- Born: April 15, 1985 (age 39) Nanticoke, Ontario, Canada
- Height: 6 ft 1 in (185 cm)
- Weight: 165 lb (75 kg; 11 st 11 lb)
- Position: Goaltender
- Caught: Left
- Played for: Kalamazoo Wings Johnstown Chiefs Providence Bruins Bakersfield Condors Cincinnati Cyclones Elmira Jackals Milwaukee Admirals Houston Aeros Lillehammer IK Beibarys Atyrau ETC Crimmitschau Braehead Clan
- NHL draft: undrafted
- Playing career: 2006–2018

= Ryan Nie =

Canadian ice hockey player

Ryan Nie (born April 15, 1985) is a Canadian former professional ice hockey goaltender.

==Career==
Nie started his professional career with the Kalamazoo Wings of the UHL, signing with the team prior to the 2006-07 season as a backup to former longtime Rochester Americans goaltender Tom Askey. While Askey saw the majority of the team's starts, it was Nie who led the team with a league-record 2.02 GAA and a .929 save percentage. Nie ended up taking over the starting duties during the postseason, leading the K-Wings to the UHL Finals and posting a 2.73 goals-against average over 19 games. Upon the completion of the season, Nie was named to the UHL All-Rookie Team

The following season, Nie signed with the Johnstown Chiefs of the ECHL. He was named ECHL goaltender of the week twice during the season: the week of October 22–28, 2007 and the week of March 24–30, 2008. He was also briefly signed to a PTO contract by the Providence Bruins on November 25, 2007, playing in one game and allowing two goals in forty-three minutes of game time in relief of Bruins' goalie Mike Brown. Nie was released from his PTO contract on November 28, 2007. Nie went 29-12-4 with the Chiefs, breaking the former record held by former Chiefs' goaltenders Stan "Smokey" Reddick (1991–92) and Frederic Deschênes (2001–02).

Nie spent the 2008-09 season in the ECHL but split time between three teams: the Bakersfield Condors, Elmira Jackals before completing the season with the Cincinnati Cyclones. Nie led the Cyclones to the conference Finals but lost the series 4-0 to the eventual Kelly Cup champions South Carolina Stingrays.

Nie started the 2009-10 season as a member of the San Jose Sharks training camp before being sent to San Jose's AHL affiliate in Worcester. Nie was eventually assigned to Kalamazoo; the same team he started his professional career with, except that Kalamazoo was now a member of the ECHL. Nie would be recalled by several teams during the 2009-10 season (Portland Pirates, Worcester Sharks, and the Houston Aeros), but Nie would only see ice time during one of the recalls.

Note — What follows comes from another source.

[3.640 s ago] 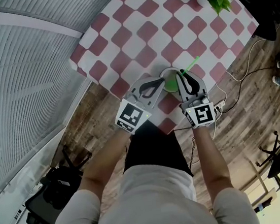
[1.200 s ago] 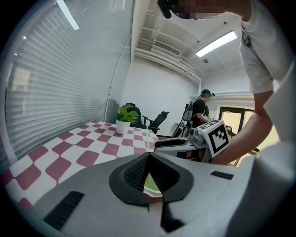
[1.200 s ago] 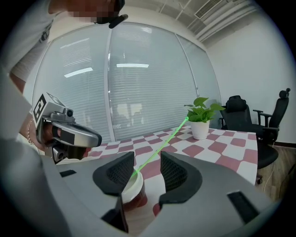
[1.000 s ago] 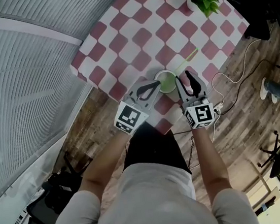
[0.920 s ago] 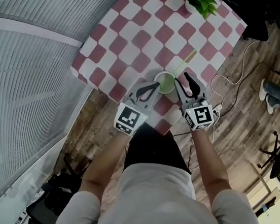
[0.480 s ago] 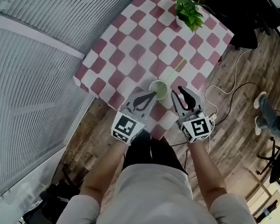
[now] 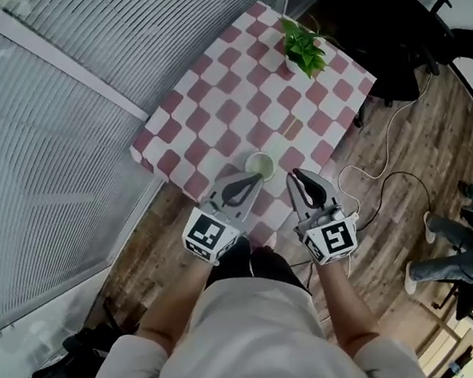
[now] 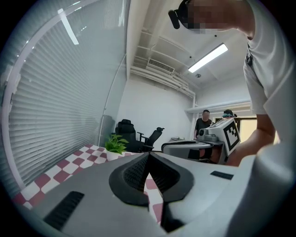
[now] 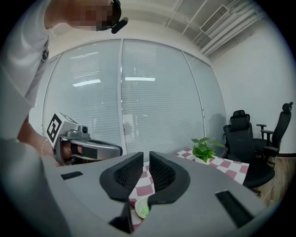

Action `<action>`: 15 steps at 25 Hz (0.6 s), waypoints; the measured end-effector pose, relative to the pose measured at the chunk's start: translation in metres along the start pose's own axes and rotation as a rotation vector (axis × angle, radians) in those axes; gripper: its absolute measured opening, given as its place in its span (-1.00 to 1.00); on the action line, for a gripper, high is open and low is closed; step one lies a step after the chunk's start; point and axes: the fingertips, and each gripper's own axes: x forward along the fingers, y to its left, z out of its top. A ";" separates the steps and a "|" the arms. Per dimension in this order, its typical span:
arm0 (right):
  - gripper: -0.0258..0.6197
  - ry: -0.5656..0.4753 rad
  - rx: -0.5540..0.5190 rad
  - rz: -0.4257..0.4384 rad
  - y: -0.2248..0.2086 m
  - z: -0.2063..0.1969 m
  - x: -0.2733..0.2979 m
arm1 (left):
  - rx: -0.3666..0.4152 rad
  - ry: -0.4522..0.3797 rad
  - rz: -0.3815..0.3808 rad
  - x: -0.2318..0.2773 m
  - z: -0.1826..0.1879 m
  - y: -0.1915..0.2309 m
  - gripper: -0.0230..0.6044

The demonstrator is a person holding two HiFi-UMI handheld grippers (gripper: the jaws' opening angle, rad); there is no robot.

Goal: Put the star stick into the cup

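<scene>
Hanging side by side over the table's near edge, both claws hold nothing. The left gripper has its jaws pressed together. The right gripper has just been closing, and only a slim gap is left between its pads. Just beyond their tips the cup stands upright on the checked table, green inside. Past the cup, toward the right, lies a thin pale line, probably the star stick. Whether its end reaches into the cup is too small to tell. A potted plant sits at the far corner.
</scene>
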 end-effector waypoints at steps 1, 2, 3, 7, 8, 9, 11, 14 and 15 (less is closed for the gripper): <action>-0.73 -0.006 -0.003 0.004 0.003 0.007 -0.002 | 0.004 -0.009 -0.002 -0.002 0.007 -0.003 -0.82; -0.74 -0.011 -0.005 0.007 0.006 0.014 -0.004 | 0.008 -0.016 -0.004 -0.004 0.013 -0.006 -0.82; -0.74 -0.014 -0.006 0.010 0.009 0.019 -0.007 | 0.011 -0.023 -0.007 -0.006 0.019 -0.009 -0.82; -0.77 -0.022 -0.017 0.025 0.020 0.038 -0.016 | 0.023 -0.044 -0.022 -0.013 0.042 -0.023 -0.82; -0.78 -0.025 -0.021 0.029 0.023 0.043 -0.018 | 0.025 -0.044 -0.025 -0.015 0.046 -0.026 -0.82; -0.78 -0.029 -0.024 0.034 0.025 0.049 -0.020 | 0.029 -0.047 -0.029 -0.016 0.051 -0.028 -0.82; -0.79 -0.037 -0.030 0.043 0.029 0.060 -0.024 | 0.037 -0.058 -0.033 -0.019 0.064 -0.033 -0.82; -0.81 -0.045 -0.037 0.051 0.035 0.076 -0.028 | 0.049 -0.071 -0.037 -0.024 0.079 -0.038 -0.82; -0.81 -0.046 -0.039 0.052 0.037 0.080 -0.030 | 0.056 -0.077 -0.038 -0.025 0.084 -0.040 -0.82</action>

On February 5, 2010, Nie signed a PTO contract with the Houston Aeros due to the injury of Aeros' goaltender Josh Harding. The following night, Nie started in goal for the Aeros but surrendered five goals on nineteen shots. Nie was released from his PTO contract the following day and returned to Kalamazoo for the remainder of the season. Nie returned to the Wings and led the team in wins (28) and shutouts (3). At the conclusion of the regular season, Nie was named the Kalamazoo Gazette's 2009-10 Most Valuable Player.

Nie signed an extension with the Wings on August 10, 2010, returning to the club for a third season. Nie was loaned to the Binghamton Senators on December 29, 2010. Nie dressed as a backup for two games but did not play. He was released from his PTO contract on January 6, 2011. Nie returned to the Wings and once again led the team in games played (52), goals against (2.80), and set a personal best in regular season wins (30). At the conclusion of the season, Nie was named the Wings Most Valuable Player. Nie led the Wings to the Kelly Cup finals, but would eventually lose to the Alaska Aces four games to one.

On June 20, 2011, Nie agreed to a one-year contract with Lillehammer IK of the Norwegian GET-ligaen. In an interview held by the team, Nie said talked to a former teammate who had played in Norway and said it was a good experience and recommended it to him. He had his contract renewed for the following, 2012-13 season.

In 2013, Nie had a short stint with Beibarys Atyrau of Kazakhstan and then headed to Germany: In January 2014, he signed with DEL2 side Eispiraten Crimmitschau.

After three and a half years with ETC Crimmitschau, Nie moved to the UK to sign for Elite Ice Hockey League (EIHL) side Braehead Clan in June 2017 for what was his final season before retiring.

==Personal==
- Nie's favorite player is former NHL goaltender Andy Moog, but has admitted that he chose his number #35 due to Tom Barrasso.
- Nie has a fiancé (Allison) and a dog (Lewis).
- In the offseason, Nie works for a local concrete company as a driver.